**REQUIRED WORK**
Wherever the string "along" appears in a line of the listing below, report that line.

**** SUPPLIED DATA

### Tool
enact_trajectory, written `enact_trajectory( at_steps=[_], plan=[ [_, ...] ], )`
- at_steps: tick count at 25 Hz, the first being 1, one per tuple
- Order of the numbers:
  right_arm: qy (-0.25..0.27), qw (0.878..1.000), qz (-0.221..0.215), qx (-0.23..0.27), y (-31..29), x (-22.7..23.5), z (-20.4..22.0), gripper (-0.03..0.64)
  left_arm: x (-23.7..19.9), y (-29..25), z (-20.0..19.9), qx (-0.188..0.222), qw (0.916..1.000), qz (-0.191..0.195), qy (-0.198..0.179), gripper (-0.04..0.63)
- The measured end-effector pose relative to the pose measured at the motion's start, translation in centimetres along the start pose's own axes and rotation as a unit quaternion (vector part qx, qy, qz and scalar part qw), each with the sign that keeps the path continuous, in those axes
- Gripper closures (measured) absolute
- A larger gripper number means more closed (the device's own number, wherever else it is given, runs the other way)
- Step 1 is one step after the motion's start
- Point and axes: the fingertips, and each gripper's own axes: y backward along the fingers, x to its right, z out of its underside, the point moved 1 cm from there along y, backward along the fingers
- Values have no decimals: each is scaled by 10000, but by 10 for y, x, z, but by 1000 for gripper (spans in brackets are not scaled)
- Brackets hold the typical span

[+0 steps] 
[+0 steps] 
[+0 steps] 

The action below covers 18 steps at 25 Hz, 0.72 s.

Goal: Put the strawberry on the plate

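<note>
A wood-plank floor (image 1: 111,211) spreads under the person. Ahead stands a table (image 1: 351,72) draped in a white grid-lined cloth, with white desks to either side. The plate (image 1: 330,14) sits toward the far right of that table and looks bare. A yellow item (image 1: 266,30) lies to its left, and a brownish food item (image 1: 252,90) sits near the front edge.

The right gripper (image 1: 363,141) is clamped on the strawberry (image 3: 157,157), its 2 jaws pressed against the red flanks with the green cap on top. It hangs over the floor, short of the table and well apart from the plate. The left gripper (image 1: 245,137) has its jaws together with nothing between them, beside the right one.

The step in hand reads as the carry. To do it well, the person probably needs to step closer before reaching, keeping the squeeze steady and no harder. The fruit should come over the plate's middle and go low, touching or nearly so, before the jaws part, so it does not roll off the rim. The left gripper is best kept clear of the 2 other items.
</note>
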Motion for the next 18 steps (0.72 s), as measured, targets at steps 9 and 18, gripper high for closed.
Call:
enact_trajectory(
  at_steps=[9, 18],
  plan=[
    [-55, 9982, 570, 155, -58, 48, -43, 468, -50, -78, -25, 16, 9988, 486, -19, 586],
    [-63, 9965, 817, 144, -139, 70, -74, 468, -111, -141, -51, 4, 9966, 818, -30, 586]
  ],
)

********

**SOLUTION TO THIS TASK**
- The measured end-effector pose relative to the pose measured at the motion's start, translation in centimetres along the start pose's own axes and rotation as a unit quaternion (vector part qx, qy, qz and scalar part qw), each with the sign that keeps the path continuous, in those axes
- Point and axes: the fingertips, and each gripper's own axes: y backward along the fingers, x to its right, z out of its underside, the point moved 1 cm from there along y, backward along the fingers

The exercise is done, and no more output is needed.